# End to End example to manage lifecycle of ML models deployed on the edge using SageMaker Edge Manager

**SageMaker Studio Kernel**: Data Science


## Contents 

* Use Case
* Workflow
* Setup
* Building and Deploying the ML Model
* Running the fleet of Virtual Wind Turbines and Edge Devices
* Cleanup


## Use Case

The challenge we're trying to address here is to detect anomalies in the components of a Wind Turbine. Each wind turbine has many sensors that reads data like:
 - Internal & external temperature
 - Wind speed
 - Rotor speed
 - Air pressure
 - Voltage (or current) in the generator
 - Vibration in the GearBox (using an IMU -> Accelerometer + Gyroscope)

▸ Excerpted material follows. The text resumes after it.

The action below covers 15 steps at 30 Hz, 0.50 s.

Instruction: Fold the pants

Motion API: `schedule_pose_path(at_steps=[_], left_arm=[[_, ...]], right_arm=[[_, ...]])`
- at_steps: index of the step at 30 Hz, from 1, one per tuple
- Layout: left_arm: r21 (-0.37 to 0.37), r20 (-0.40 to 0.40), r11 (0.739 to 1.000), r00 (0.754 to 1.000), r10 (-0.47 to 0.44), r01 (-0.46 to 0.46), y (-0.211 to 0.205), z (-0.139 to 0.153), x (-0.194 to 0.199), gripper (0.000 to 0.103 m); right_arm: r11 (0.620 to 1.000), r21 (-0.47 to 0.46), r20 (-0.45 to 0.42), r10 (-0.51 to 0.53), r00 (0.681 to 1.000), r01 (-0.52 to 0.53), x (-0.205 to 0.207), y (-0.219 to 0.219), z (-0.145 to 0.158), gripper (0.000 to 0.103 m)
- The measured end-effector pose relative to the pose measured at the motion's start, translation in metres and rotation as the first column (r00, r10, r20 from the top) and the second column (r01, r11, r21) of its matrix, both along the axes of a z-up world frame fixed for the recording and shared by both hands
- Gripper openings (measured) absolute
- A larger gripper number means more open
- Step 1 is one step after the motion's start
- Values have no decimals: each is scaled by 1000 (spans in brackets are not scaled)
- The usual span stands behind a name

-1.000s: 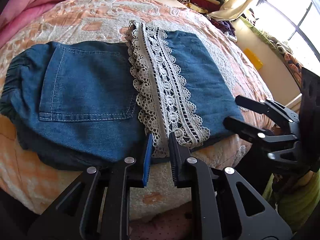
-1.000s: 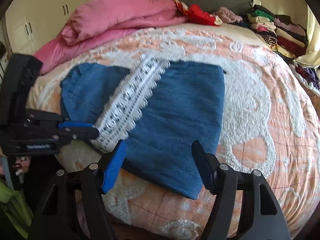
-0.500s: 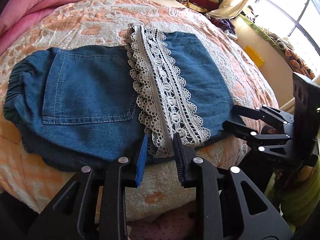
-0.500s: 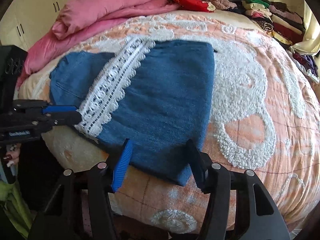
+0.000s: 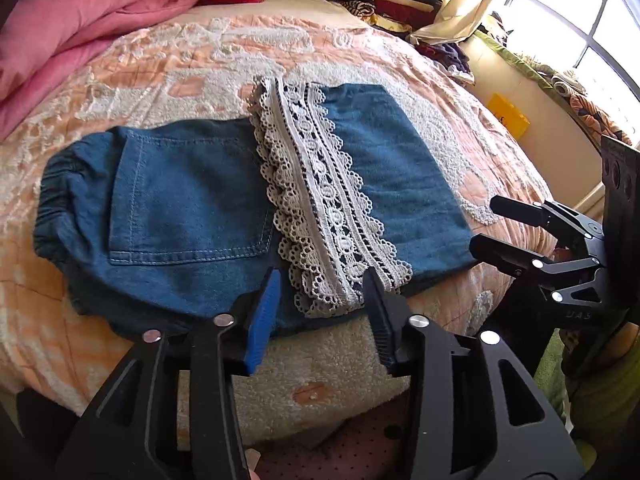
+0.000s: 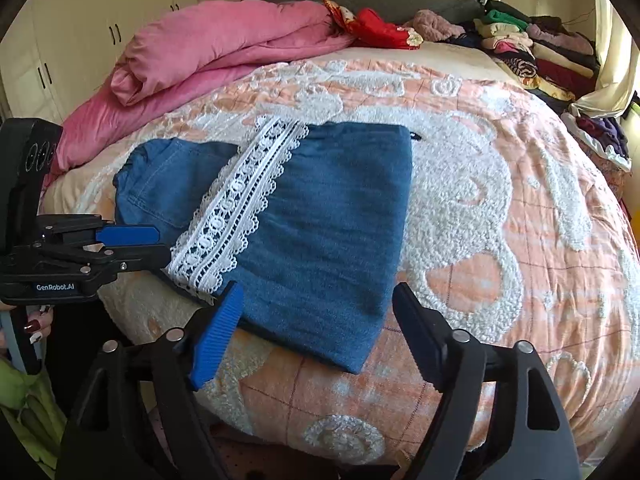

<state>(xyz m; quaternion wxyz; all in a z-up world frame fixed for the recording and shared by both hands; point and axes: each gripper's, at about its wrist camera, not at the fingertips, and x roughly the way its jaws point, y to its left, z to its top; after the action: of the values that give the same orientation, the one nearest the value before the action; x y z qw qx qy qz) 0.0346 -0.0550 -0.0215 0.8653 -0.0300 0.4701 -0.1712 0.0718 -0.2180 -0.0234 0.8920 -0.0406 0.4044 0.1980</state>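
Observation:
Folded blue denim pants [image 5: 192,208] lie on the bed, with a white lace hem [image 5: 324,208] laid across the middle; they also show in the right wrist view [image 6: 320,220]. My left gripper [image 5: 320,292] is open, its jaws either side of the lace end at the near edge, empty. My right gripper [image 6: 316,304] is open and empty, its jaws spanning the near corner of the folded leg. The right gripper also shows at the right of the left wrist view [image 5: 484,220], and the left gripper at the left of the right wrist view [image 6: 160,244].
The bed has a peach and white textured quilt [image 6: 500,200]. A pink duvet [image 6: 224,52] lies at the head of the bed. Stacks of folded clothes [image 6: 532,52] sit at the far right. A window [image 5: 592,36] is on the right.
Both grippers have backed away a little from the pants toward the bed's near edge. The left jaws have opened wider. The pants have not moved.

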Motion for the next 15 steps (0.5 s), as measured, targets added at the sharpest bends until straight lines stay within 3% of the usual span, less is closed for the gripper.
schedule_pose_path(at_steps=[5, 15], left_arm=[[9, 21, 1000, 1000, 8, -8, 1, 7, -5, 45], [43, 91, 997, 994, 62, -66, 14, 24, -12, 79]], right_arm=[[1000, 4, 29, -21, 999, 21, -3, -3, 9, 89], [998, 38, 76, -46, 996, 43, -4, -5, 31, 97]])
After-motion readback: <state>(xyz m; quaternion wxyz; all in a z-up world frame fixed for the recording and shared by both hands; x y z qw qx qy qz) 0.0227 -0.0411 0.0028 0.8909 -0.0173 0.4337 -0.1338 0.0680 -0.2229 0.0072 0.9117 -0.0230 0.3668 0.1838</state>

So, depending on the types of the anomalies we want to detect, we need to select one or more features and then prepare a dataset that 'explains' the anomalies. We are interested in three types of anomalies:
 - Rotor speed (when the rotor is not in an expected speed)
 - Produced voltage (when the generator is not producing the expected voltage)
 - Gearbox vibration (when the vibration of the gearbox is far from the expected)
 
All these three anomalies (or violations) depend on many variables while the turbine is working. Thus, in order to address that, let's use a ML model called [Autoencoder](https://en.wikipedia.org/wiki/Autoencoder), with correlated features. This model is unsupervised. It learns the latent representation of the dataset and tries to predict (regression) the same tensor given as input. The strategy then is to use a dataset collected from a normal turbine (without anomalies). The model will then learn **'what is a normal turbine'**. When the sensors readings of a malfunctioning turbine is used as input, the model will not be able to rebuild the input, predicting something with a high error and detected as an anomaly.


## Workflow


In this example, you will create a robust end-to-end solution that manages the lifecycle of ML models deployed to a wind turbine fleet to detect the anomalies in the operation using SageMaker Edge Manager.

 - Prepare a ML model
     - download a pre-trained model;
     - compile the ML model with SageMaker Neo for Linux x86_64;
     - create a deployment package using SageMaker Edge Manager;
     - download/unpack the deployment package;
 - Download/unpack a package with the IoT certificates, required by the agent; 
 - Download/unpack **SageMaker Edge Agent** for Linux x86_64;
 - Generate the protobuf/grpc stubs (.py scripts) - with these files we will send requests via unix:// sockets to the agent; 
 - Using some helper functions, we're going to interact with the agent and do some tests.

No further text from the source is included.